The marshal said, however, that the elder Haupts might possibly learn of the death of their son through the jail’s “grapevine.”

FBI arrests 33 ‘dangerous’ aliens

NYA instructor among New York prisoners

U.S. bombers hit Jap bases in China

Docks, wharves blasted in vicinity of Canton

Gable awaiting word from Army Air Forces

Hollywood (AP) – (Aug. 8)
Actor Clark Gable said tonight he had offered his services to the Army Air Forces three weeks ago and hoped to hear neat week whether he would be accepted and in what capacity.

Gable said he had conferred with Army Air Force officials in Washington, DC, and was awaiting a reply.

He said he had not enlisted.

Leaders in war effort on air this afternoon

Washington (AP) – (Aug. 8)
President Roosevelt and other leaders of the war effort will tell the nation tomorrow about the critical needs of war production.

They will speak in connection with an Army-Navy production award program on CBS from 2 to 2:30 p.m.
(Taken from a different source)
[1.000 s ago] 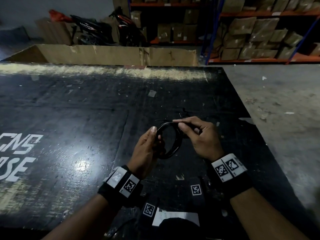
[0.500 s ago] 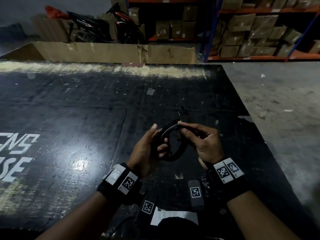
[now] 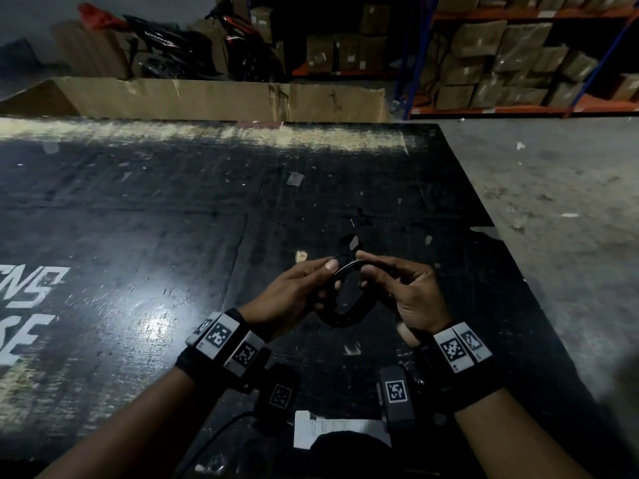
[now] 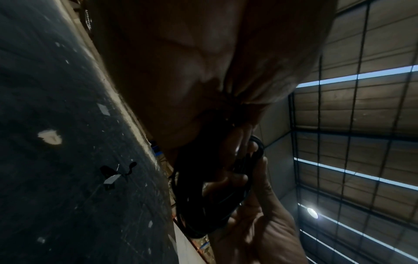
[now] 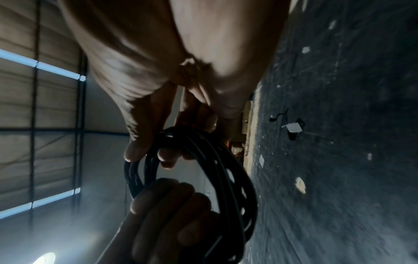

EWT.

The President’s message will be read by Elmer Davis, director of the Office of War Information.

Red Cross acquires big ship to speed supplies

Washington (INS) – (Aug. 8)
The American Red Cross announced tonight that the 7,000-ton Swedish motorship Kanangoora has been chartered to carry relief supplies to American prisoners of war in the Far East.